What needs to be done. The answer must be a single number, namely how many lines in the entries below contain the string "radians".

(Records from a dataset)
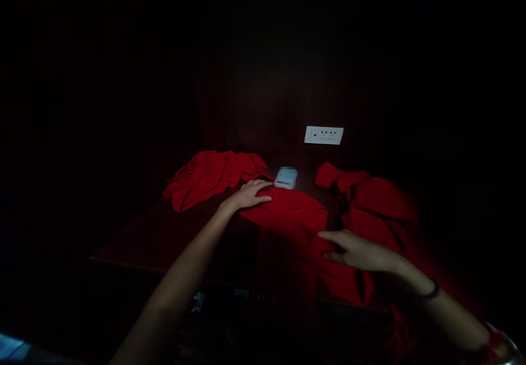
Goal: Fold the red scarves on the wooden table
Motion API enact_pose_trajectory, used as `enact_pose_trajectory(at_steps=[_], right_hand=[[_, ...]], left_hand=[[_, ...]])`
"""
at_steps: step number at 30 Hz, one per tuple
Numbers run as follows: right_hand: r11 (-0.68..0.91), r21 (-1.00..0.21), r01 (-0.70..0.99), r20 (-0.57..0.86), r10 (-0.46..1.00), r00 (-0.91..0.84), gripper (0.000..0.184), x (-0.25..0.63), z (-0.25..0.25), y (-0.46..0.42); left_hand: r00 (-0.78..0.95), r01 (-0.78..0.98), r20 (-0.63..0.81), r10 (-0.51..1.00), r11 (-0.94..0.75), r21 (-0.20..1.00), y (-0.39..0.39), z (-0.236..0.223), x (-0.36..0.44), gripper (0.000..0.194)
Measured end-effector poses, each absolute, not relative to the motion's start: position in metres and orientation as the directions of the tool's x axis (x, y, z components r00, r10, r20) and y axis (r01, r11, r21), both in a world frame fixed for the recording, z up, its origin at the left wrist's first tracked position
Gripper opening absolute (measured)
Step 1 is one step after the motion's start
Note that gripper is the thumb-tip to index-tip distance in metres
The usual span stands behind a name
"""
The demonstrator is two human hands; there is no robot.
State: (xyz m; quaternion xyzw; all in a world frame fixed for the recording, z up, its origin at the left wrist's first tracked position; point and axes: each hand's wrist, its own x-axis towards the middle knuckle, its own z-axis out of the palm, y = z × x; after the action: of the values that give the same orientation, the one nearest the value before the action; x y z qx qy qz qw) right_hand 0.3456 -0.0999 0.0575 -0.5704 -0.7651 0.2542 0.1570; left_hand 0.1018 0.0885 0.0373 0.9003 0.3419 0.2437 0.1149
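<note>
A red cloth, fringed like a scarf (283, 214), lies across the middle of a dark table and hangs toward its front edge. On its far left part rests my left hand (252, 194), fingers stretched out and thumb apart. My right hand (345, 249) is over the cloth's right part, with thumb and forefinger apart; its other fingers are partly hidden. Just beyond my left fingertips lies a phone (285, 178) with a lit screen. More red cloth (382, 198) lies bunched to the right, beside my right hand.
Another crumpled red cloth with fringe (217, 176) lies at the table's back left. A white socket plate (324, 135) is on the dark wall behind. The dark tabletop (152, 239) ends at a front edge on the left. Surroundings are very dim.
</note>
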Motion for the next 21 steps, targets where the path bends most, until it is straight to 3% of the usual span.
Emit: enact_pose_trajectory(at_steps=[2,4,8,10,12,14,17,19,21], right_hand=[[0.261,-0.507,0.822,-0.034,0.946,-0.321,0.037,0.344,0.058,-0.099],[0.328,-0.447,0.832,0.02,0.934,-0.357,0.031,0.343,0.064,-0.096],[0.293,-0.295,0.91,0.373,0.912,-0.173,0.032,0.346,0.085,-0.097],[0.239,-0.28,0.93,0.492,0.867,-0.075,0.033,0.35,0.092,-0.101],[0.242,-0.312,0.919,0.416,0.904,-0.097,0.032,0.357,0.095,-0.106],[0.248,-0.374,0.894,0.159,0.966,-0.202,0.025,0.368,0.092,-0.109],[0.169,-0.469,0.867,-0.252,0.915,-0.315,0.014,0.387,0.087,-0.111],[0.114,-0.522,0.845,-0.352,0.874,-0.335,0.016,0.397,0.09,-0.11],[0.104,-0.598,0.795,-0.306,0.887,-0.346,0.021,0.402,0.099,-0.107]], left_hand=[[0.681,0.613,0.263,0.684,-0.728,0.305,0.089,0.036,0.115,0.038],[0.641,0.661,0.275,0.717,-0.697,0.277,0.096,0.04,0.123,0.023],[0.3,0.705,0.577,0.76,-0.584,0.402,0.117,0.063,0.123,0.018],[0.106,0.713,0.643,0.759,-0.509,0.483,0.123,0.071,0.119,0.019],[0.047,0.731,0.628,0.777,-0.455,0.508,0.127,0.069,0.113,0.019],[0.05,0.766,0.579,0.814,-0.403,0.501,0.129,0.058,0.106,0.019],[0.003,0.818,0.51,0.86,-0.295,0.494,0.131,0.041,0.094,0.018],[-0.07,0.838,0.488,0.87,-0.214,0.501,0.135,0.04,0.086,0.019],[-0.149,0.844,0.473,0.868,-0.138,0.519,0.14,0.048,0.078,0.02]])
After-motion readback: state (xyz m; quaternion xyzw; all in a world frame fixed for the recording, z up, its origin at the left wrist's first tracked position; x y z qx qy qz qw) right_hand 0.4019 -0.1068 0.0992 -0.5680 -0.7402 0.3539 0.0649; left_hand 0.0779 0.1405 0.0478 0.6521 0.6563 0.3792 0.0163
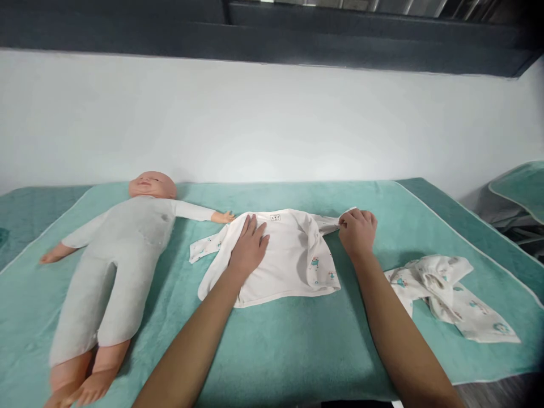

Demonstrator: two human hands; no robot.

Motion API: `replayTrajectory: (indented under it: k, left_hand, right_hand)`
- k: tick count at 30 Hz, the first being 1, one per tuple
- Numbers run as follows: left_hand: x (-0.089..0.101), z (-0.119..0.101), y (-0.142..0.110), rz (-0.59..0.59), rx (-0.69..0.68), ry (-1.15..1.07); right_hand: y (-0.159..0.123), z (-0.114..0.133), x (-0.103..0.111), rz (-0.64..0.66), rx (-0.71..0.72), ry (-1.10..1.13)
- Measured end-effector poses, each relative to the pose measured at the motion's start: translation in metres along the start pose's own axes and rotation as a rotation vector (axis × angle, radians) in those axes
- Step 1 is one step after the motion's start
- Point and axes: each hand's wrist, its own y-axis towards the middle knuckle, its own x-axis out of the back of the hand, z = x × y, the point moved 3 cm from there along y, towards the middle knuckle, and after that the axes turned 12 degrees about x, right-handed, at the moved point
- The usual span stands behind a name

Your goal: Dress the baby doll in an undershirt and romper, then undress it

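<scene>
Left hand (250,246) lies open, flat on the small shirt (284,260); right hand (358,231) pinches its sleeve (326,225). Steady pressure with gentle outward pull should limit creasing.

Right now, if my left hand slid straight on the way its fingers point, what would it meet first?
Your left hand, on the white shirt, would first reach that shirt's top edge, then cross green mat. The wall looks like the first real obstacle, though depth is unclear.
</scene>
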Motion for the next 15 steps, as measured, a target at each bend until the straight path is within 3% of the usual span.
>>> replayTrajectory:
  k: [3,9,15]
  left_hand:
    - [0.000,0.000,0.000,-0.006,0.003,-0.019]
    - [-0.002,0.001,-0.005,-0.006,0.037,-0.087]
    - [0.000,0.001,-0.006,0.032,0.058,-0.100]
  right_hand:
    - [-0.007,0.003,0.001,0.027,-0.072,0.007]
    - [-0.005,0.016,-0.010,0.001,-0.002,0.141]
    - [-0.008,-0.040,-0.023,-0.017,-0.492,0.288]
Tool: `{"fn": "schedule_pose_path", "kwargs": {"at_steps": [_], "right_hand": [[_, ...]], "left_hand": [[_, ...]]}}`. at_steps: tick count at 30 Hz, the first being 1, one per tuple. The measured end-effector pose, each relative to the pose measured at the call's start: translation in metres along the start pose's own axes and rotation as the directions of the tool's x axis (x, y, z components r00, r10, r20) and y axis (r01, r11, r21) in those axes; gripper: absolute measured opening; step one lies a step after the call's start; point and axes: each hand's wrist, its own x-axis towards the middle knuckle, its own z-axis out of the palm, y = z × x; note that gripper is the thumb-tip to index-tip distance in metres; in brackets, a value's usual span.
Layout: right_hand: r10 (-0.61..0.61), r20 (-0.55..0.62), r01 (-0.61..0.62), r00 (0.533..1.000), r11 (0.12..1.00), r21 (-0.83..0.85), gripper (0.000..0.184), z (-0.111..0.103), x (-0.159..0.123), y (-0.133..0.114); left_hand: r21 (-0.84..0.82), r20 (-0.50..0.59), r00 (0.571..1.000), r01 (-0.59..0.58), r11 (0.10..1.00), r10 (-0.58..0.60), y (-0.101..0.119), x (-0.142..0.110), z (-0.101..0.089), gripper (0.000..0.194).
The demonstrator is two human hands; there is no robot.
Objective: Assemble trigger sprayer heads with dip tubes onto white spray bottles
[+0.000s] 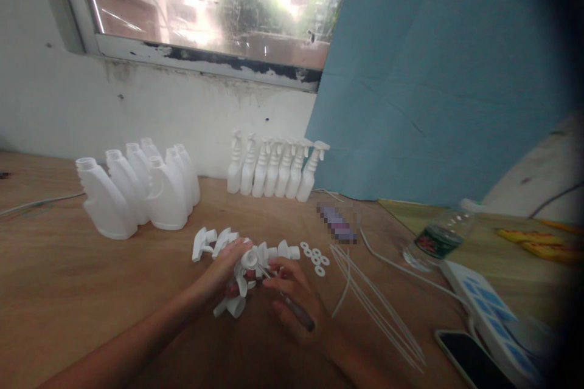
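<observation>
My left hand (225, 270) is closed around a white spray trigger head (241, 282), held just above the wooden table (68, 292). My right hand (294, 295) pinches a thin clear dip tube (263, 271) at the head's round collar, and a dark slim tool (298, 313) lies along its fingers. More loose trigger heads (214, 242) lie in a row just behind my hands. Several small white washers (314, 255) sit to the right of them. Long clear tubes (365, 292) lie spread on the table to the right.
Open white bottles (137, 185) stand at the back left; bottles with sprayers fitted (274, 167) line the wall. A water bottle (438, 237) lies on its side at right, near a power strip (488, 304) and a phone (469, 358). A blue sheet (433, 73) hangs behind.
</observation>
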Motion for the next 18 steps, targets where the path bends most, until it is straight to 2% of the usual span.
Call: {"fn": "schedule_pose_path", "kwargs": {"at_steps": [3, 7, 10, 13, 15, 18], "right_hand": [[-0.017, 0.090, 0.022, 0.996, 0.998, -0.063, 0.050, -0.006, 0.003, -0.005], [-0.112, 0.188, 0.136, 0.976, 0.983, -0.120, 0.059, -0.009, 0.006, -0.007], [-0.201, 0.195, 0.238, 0.960, 0.952, -0.190, 0.061, -0.006, 0.005, -0.001], [-0.249, 0.207, 0.297, 0.946, 0.923, -0.245, 0.061, -0.004, 0.003, 0.004], [-0.268, 0.206, 0.315, 0.941, 0.918, -0.242, 0.057, -0.005, 0.002, 0.004], [-0.287, 0.147, 0.314, 0.947, 0.922, -0.225, 0.056, -0.009, 0.003, 0.002]], "left_hand": [[0.084, 0.014, 1.000, 0.016, 0.996, -0.017, -0.002, 0.002, -0.002, 0.047], [0.140, 0.060, 0.998, -0.019, 0.990, 0.011, -0.004, 0.002, -0.007, 0.044], [0.200, 0.124, 0.992, -0.049, 0.979, 0.024, -0.002, -0.003, -0.007, 0.041], [0.237, 0.138, 0.990, -0.046, 0.970, 0.013, 0.000, -0.006, -0.006, 0.042], [0.261, 0.123, 0.992, -0.064, 0.963, 0.032, -0.001, -0.005, -0.006, 0.043], [0.334, 0.052, 0.989, -0.149, 0.931, 0.139, 0.000, -0.001, -0.011, 0.041]]}}
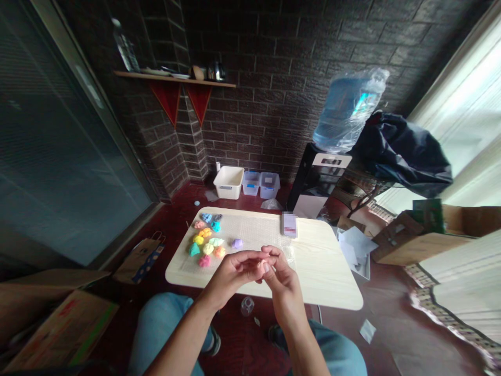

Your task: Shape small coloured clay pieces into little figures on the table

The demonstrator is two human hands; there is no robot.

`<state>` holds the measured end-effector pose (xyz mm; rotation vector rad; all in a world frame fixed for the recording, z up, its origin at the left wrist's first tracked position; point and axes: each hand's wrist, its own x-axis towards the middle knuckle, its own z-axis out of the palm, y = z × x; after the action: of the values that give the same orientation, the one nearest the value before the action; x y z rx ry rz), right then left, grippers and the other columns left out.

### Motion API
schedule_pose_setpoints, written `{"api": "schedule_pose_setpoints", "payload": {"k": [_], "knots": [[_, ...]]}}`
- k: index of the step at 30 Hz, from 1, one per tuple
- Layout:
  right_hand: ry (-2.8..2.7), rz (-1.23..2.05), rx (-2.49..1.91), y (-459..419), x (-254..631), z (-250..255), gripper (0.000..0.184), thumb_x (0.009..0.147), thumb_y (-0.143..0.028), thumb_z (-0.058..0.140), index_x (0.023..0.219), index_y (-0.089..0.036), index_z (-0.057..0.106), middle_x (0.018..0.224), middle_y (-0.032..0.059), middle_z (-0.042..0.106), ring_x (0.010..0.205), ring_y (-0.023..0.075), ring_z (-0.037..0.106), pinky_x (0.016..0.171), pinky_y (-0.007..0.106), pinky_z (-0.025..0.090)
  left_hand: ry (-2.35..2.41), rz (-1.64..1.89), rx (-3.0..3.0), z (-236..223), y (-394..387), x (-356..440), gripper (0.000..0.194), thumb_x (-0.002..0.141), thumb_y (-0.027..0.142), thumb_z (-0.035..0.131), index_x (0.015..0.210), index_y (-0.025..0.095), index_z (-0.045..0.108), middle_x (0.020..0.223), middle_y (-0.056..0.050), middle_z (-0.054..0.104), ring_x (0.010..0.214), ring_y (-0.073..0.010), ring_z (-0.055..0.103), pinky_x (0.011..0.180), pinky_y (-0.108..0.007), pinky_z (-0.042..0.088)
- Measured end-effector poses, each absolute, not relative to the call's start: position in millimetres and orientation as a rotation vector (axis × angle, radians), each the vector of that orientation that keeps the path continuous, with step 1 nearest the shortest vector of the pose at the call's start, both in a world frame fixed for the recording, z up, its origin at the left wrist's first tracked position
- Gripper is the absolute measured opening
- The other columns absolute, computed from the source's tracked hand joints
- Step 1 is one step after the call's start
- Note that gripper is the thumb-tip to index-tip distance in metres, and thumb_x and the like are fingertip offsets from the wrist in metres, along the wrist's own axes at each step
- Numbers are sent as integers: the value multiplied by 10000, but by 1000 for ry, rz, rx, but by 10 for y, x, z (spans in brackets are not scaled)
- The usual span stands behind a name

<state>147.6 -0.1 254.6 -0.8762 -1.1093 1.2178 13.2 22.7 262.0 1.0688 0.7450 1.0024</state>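
My left hand and my right hand meet over the near edge of the table. Their fingertips close together on a small pale pink lump of modelling clay, mostly covered by the fingers. To the left on the table lie several soft clay lumps, among them a pink lump, a green lump, an orange lump and a blue lump. A purple lump sits apart from these, just beyond my left hand.
Clear bubble wrap covers part of the pale table. A purple-and-white box or card, partly blurred, lies at the far edge. Behind stand a white bin and a water dispenser. Below, a clear cup is on the floor.
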Motion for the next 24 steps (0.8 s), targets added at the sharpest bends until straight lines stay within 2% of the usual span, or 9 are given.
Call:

Written solution. 2